--- Given material ---

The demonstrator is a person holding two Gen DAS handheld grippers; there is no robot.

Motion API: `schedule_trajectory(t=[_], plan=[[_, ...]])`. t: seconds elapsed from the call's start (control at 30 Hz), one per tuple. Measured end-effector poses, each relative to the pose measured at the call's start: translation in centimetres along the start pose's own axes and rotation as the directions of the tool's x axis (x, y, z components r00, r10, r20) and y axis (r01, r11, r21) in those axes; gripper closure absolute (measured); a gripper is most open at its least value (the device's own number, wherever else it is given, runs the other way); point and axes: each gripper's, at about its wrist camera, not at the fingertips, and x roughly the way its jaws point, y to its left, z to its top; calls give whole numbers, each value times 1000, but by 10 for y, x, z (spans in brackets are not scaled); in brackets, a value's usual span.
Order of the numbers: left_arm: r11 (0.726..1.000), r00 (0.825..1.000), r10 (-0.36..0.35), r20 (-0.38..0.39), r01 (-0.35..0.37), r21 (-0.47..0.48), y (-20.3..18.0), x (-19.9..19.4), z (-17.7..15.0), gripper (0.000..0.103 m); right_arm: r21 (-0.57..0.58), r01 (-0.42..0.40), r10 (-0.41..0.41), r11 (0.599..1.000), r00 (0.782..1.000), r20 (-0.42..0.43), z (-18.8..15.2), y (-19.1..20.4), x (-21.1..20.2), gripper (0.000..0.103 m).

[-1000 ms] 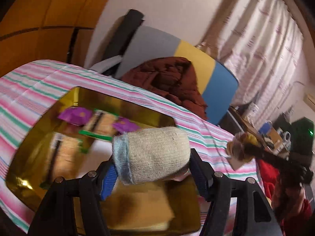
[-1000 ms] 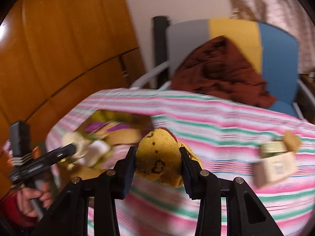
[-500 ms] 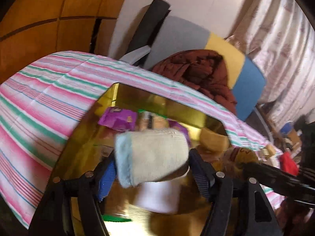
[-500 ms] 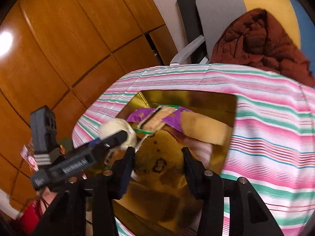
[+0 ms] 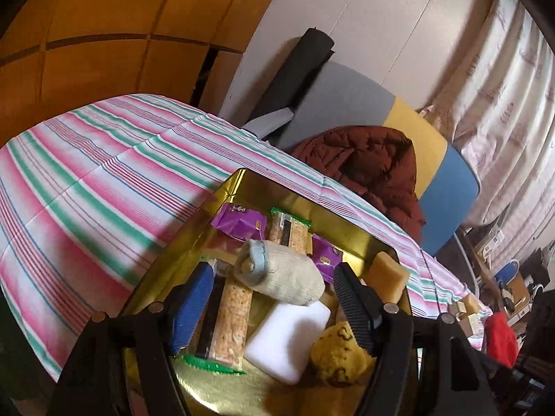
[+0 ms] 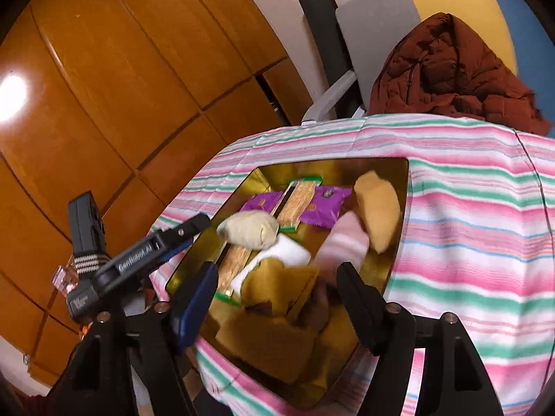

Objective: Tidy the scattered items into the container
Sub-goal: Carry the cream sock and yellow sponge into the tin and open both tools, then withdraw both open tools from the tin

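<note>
A gold tray (image 5: pixel 242 177) sits on the striped tablecloth and also shows in the right wrist view (image 6: pixel 404 187). My left gripper (image 5: pixel 274 298) is open above it; the rolled beige sock (image 5: pixel 282 275) lies loose between the jaws on cracker packs (image 5: pixel 230 315) and a white block (image 5: pixel 288 338). My right gripper (image 6: pixel 277 298) is open over the tray; the yellow sock (image 6: pixel 277 280) lies free below it and shows in the left wrist view (image 5: pixel 338 353). The beige sock (image 6: pixel 249 228) shows beside the left gripper's finger (image 6: pixel 166 239).
The tray also holds purple packets (image 5: pixel 239 223), a tan sponge (image 6: pixel 376 208) and a pink striped sock (image 6: pixel 343 246). Small boxes (image 5: pixel 464 308) lie on the cloth at the far right. A chair with a brown jacket (image 5: pixel 367 163) stands behind the table.
Both grippers moved over the tray and opened. The beige sock dropped from the left gripper and the yellow sock from the right, both into the tray.
</note>
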Motion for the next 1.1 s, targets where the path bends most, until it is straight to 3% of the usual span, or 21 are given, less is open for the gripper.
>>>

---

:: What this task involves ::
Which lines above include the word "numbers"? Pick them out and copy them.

:: Result for this task ::
Motion API: `schedule_trajectory(t=[_], plan=[[_, ...]])`. t: seconds elapsed from the call's start (control at 30 Hz), one per tuple. Measured end-effector poses, each relative to the pose measured at the call's start: translation in centimetres along the start pose's own axes and rotation as the directions of the tool's x axis (x, y, z components r00, r10, r20) and y axis (r01, r11, r21) in those axes; gripper closure absolute (measured); a gripper is most open at its least value (the device's own number, wherever else it is given, runs the other way); point and axes: each gripper's, at about its wrist camera, not at the fingertips, and x roughly the way its jaws point, y to its left, z to its top; calls give whole numbers, each value times 1000, but by 10 for y, x, z (spans in brackets are not scaled); in brackets, a value's usual span.
Order of the numbers: left_arm: r11 (0.726..1.000), r00 (0.825..1.000), r10 (-0.36..0.35), r20 (-0.38..0.39), r01 (-0.35..0.37), r21 (-0.47..0.48), y (-20.3..18.0), x (-19.9..19.4), z (-17.7..15.0), gripper (0.000..0.103 m); right_arm: r21 (-0.57..0.58), r01 (-0.42..0.40), r10 (-0.41..0.41), r11 (0.599..1.000), r00 (0.782..1.000), r20 (-0.42..0.43), z (-18.8..15.2), y (-19.1..20.4), x (-21.1..20.2), gripper (0.000..0.103 m).

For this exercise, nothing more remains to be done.